_Exercise objective_.
Leaving the pictures aside, restate all of the data exactly.
———
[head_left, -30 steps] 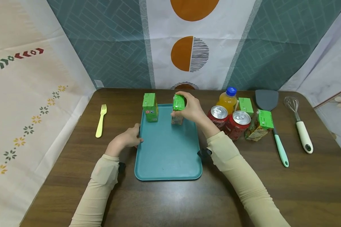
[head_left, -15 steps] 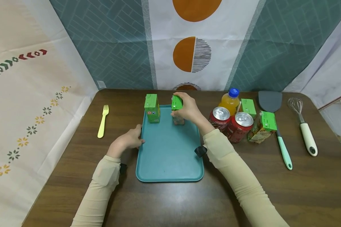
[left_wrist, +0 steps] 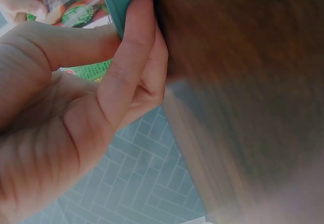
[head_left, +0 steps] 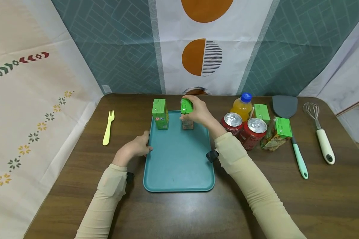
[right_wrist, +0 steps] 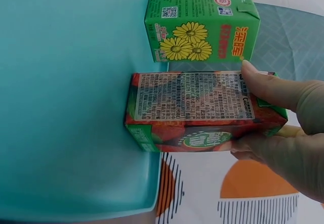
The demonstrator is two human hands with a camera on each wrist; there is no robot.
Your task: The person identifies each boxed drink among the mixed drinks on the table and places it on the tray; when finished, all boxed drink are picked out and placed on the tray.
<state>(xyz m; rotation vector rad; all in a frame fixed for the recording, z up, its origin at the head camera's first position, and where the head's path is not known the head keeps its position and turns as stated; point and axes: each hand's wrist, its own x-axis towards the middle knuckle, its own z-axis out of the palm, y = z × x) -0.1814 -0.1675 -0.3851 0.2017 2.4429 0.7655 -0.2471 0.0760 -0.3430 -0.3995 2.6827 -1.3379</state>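
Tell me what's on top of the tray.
On the tray, a green carton stands at the far left corner; the right hand holds a second carton at the far end, contact unclear. The surface beneath both is covered.

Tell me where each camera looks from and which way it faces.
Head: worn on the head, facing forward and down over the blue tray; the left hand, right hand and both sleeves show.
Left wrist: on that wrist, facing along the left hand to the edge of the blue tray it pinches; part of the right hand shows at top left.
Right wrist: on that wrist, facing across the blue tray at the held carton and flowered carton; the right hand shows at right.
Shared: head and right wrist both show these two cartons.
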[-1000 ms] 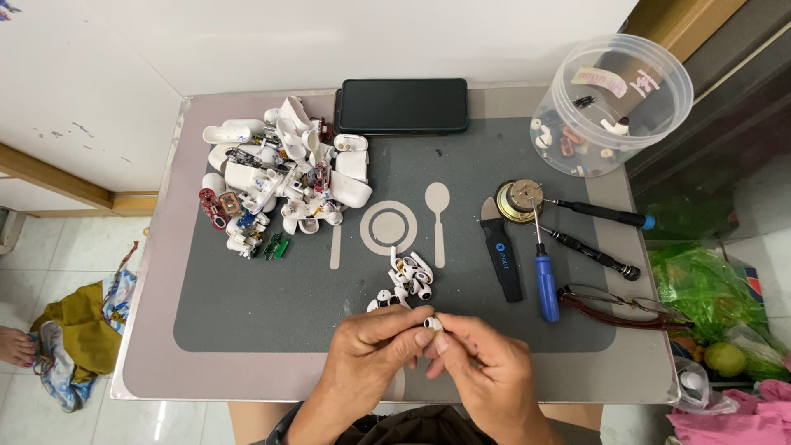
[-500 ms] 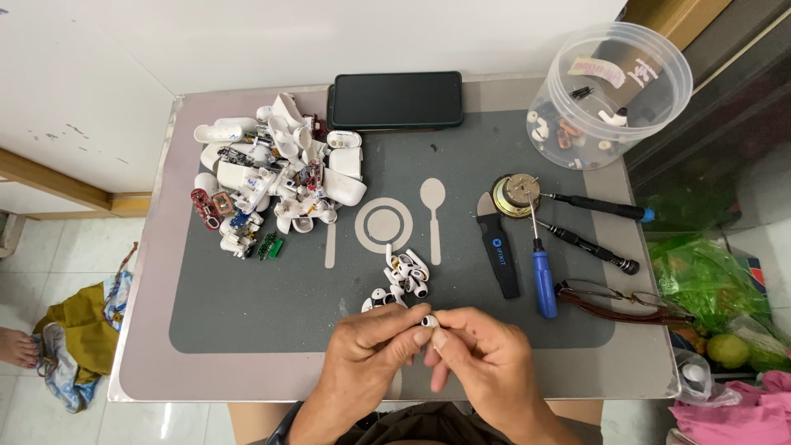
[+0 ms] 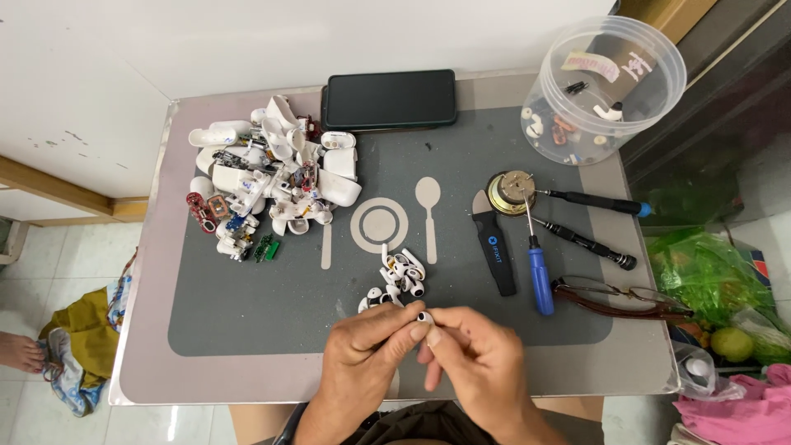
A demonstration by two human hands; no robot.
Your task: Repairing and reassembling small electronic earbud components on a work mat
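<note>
Head view: a small table (image 3: 148, 330) is seen from above, covered by a grey placemat (image 3: 272, 305). Largest on it, a heap of dismantled white earbud cases and circuit scraps (image 3: 268, 185) is piled at upper left, judged as work already stripped down. A dark phone (image 3: 389, 99) is laid at the far edge; a clear plastic tub (image 3: 606, 78) holding a few small parts is stood at upper right. Tools are ranged to the right: a black pry tool (image 3: 496, 251), a blue-handled screwdriver (image 3: 538, 276), spectacles (image 3: 622, 292). A small cluster of white earbuds (image 3: 398, 278), just beyond the hands, is judged as still waiting. One earbud (image 3: 423, 317) is pinched between the fingertips of the left hand (image 3: 367, 358) and the right hand (image 3: 478, 363), fingers pressed together around it, apparently unopened.
</note>
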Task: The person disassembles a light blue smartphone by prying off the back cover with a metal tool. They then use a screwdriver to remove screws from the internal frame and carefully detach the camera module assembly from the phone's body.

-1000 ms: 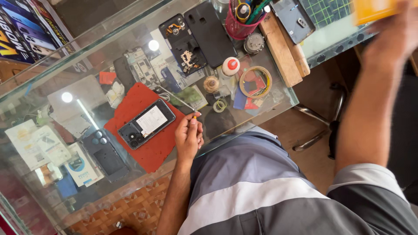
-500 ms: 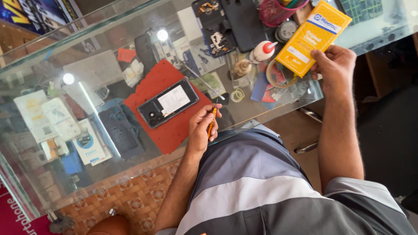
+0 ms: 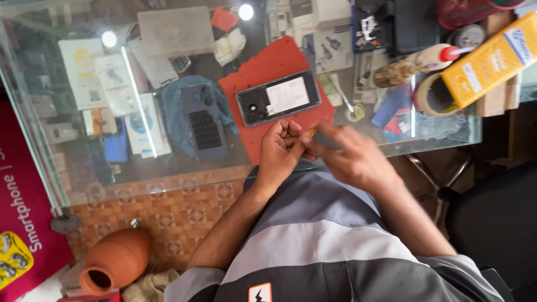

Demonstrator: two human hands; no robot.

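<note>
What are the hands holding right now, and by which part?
The left hand pinches a small thin tool near its tip. The right hand is blurred; whether it holds anything cannot be told.

Person, seen from above. Short-sleeved shirt [image 3: 330, 251] in broad bands: dark grey at 6 o'clock, pale grey across the middle, blue-grey towards 12 o'clock. Small orange badge [image 3: 260, 292] with a white lightning mark at 6 o'clock. Forearms bare; no rings, watch or gloves visible.

A glass counter [image 3: 168, 168] (lamp glare on it) above patterned orange floor tiles [image 3: 184, 207].
</note>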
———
_Task response_.
[head_left, -30 steps] 
[head_left, -15 steps] 
[left_wrist, +0 steps] 
[head_left, +0 steps] 
[right_wrist, +0 steps] 
The demonstrator is two human hands with a camera on each wrist; there is no robot.
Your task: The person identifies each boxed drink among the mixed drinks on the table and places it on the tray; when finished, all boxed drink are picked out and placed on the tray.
<state>(xyz m; rotation vector rad; all in a frame fixed for the recording, z up, its origin at the head camera's first position, and where the head's path is not known the head keeps its position and turns as stated; point and axes: each hand's wrist, its own x-axis towards the middle knuckle, its own z-axis out of the palm, y = z × x) -0.1814 -0.1675 -0.3851 0.2017 2.4429 0.7655 -0.2471 0.0760 -0.3430 -0.3995 2.6827 -1.3379</state>
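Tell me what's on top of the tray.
On the tray, a green carton stands at the far left corner; the right hand holds a second carton at the far end, contact unclear. The surface beneath both is covered.

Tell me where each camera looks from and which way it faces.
Head: worn on the head, facing forward and down over the blue tray; the left hand, right hand and both sleeves show.
Left wrist: on that wrist, facing along the left hand to the edge of the blue tray it pinches; part of the right hand shows at top left.
Right wrist: on that wrist, facing across the blue tray at the held carton and flowered carton; the right hand shows at right.
Shared: head and right wrist both show these two cartons.
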[-1000 ms] 
[-500 ms] 
[+0 ms] 
A demonstration by two human hands; no robot.
Your task: Repairing and reassembling small electronic earbud components on a work mat
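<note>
Head view: a small table (image 3: 148, 330) is seen from above, covered by a grey placemat (image 3: 272, 305). Largest on it, a heap of dismantled white earbud cases and circuit scraps (image 3: 268, 185) is piled at upper left, judged as work already stripped down. A dark phone (image 3: 389, 99) is laid at the far edge; a clear plastic tub (image 3: 606, 78) holding a few small parts is stood at upper right. Tools are ranged to the right: a black pry tool (image 3: 496, 251), a blue-handled screwdriver (image 3: 538, 276), spectacles (image 3: 622, 292). A small cluster of white earbuds (image 3: 398, 278), just beyond the hands, is judged as still waiting. One earbud (image 3: 423, 317) is pinched between the fingertips of the left hand (image 3: 367, 358) and the right hand (image 3: 478, 363), fingers pressed together around it, apparently unopened.
</note>
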Task: The person disassembles a light blue smartphone by prying off the back cover with a metal tool. They then use a screwdriver to remove screws from the internal frame and carefully detach the camera module assembly from the phone's body.

-1000 ms: 
-500 ms: 
+0 ms: 

Demonstrator: two human hands; no robot.

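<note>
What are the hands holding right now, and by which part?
The left hand pinches a small thin tool near its tip. The right hand is blurred; whether it holds anything cannot be told.

Person, seen from above. Short-sleeved shirt [image 3: 330, 251] in broad bands: dark grey at 6 o'clock, pale grey across the middle, blue-grey towards 12 o'clock. Small orange badge [image 3: 260, 292] with a white lightning mark at 6 o'clock. Forearms bare; no rings, watch or gloves visible.

A glass counter [image 3: 168, 168] (lamp glare on it) above patterned orange floor tiles [image 3: 184, 207].
</note>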

No other output is expected for this exercise.